- [Work request]
All lines before the one containing "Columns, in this", plus that line itself, are to be printed exactly as they appear below.

- [Supplied data]
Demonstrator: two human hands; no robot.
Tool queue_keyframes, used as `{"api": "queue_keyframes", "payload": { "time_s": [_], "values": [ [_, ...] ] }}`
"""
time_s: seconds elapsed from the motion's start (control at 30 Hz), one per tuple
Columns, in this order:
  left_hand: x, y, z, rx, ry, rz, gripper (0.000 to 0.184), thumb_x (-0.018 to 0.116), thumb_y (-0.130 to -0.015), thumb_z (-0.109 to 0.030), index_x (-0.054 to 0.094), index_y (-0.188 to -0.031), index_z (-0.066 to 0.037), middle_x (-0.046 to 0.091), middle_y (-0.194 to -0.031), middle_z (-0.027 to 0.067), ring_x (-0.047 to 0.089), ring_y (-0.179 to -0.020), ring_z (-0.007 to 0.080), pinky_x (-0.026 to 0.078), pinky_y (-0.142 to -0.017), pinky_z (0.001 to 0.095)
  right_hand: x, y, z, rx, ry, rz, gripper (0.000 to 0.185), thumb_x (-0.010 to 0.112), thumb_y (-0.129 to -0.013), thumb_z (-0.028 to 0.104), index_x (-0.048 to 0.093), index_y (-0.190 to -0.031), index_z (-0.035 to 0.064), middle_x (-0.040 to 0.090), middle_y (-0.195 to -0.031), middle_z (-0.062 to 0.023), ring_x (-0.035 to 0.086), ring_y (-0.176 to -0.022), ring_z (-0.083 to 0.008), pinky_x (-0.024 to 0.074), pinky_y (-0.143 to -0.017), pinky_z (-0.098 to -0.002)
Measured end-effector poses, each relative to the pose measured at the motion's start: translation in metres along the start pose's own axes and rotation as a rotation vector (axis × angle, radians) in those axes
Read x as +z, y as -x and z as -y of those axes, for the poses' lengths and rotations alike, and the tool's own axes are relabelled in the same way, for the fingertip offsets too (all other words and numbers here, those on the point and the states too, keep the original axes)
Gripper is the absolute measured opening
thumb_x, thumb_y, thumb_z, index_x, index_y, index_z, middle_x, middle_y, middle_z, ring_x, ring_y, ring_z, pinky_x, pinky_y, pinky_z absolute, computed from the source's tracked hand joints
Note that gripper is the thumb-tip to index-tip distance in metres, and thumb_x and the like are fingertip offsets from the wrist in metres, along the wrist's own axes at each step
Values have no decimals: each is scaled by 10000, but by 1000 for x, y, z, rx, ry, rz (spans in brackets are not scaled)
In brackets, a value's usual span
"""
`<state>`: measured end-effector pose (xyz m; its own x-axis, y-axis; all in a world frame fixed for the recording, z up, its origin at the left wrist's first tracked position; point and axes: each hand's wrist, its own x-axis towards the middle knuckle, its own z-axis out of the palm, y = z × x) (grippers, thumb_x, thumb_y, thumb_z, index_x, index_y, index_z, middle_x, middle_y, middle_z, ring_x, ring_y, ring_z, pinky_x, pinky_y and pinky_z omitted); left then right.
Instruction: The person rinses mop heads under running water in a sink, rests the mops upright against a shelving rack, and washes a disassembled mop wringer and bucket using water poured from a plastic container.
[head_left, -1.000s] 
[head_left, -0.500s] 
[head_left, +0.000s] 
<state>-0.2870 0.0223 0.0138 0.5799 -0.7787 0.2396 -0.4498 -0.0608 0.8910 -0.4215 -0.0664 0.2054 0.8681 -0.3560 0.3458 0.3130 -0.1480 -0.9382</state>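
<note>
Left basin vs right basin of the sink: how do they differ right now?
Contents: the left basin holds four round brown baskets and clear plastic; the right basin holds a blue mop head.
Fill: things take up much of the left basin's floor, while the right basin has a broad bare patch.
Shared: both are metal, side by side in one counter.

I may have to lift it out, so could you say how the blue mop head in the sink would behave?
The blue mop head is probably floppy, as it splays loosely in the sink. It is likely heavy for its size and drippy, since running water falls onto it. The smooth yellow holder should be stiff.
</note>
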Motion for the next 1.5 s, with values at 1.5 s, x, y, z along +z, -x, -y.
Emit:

- [Solution for this problem]
Demonstrator: two human hands; no robot.
Tool queue_keyframes, used as `{"api": "queue_keyframes", "payload": { "time_s": [_], "values": [ [_, ...] ] }}`
"""
time_s: seconds elapsed from the motion's start (control at 30 Hz), one per tuple
Columns, in this order:

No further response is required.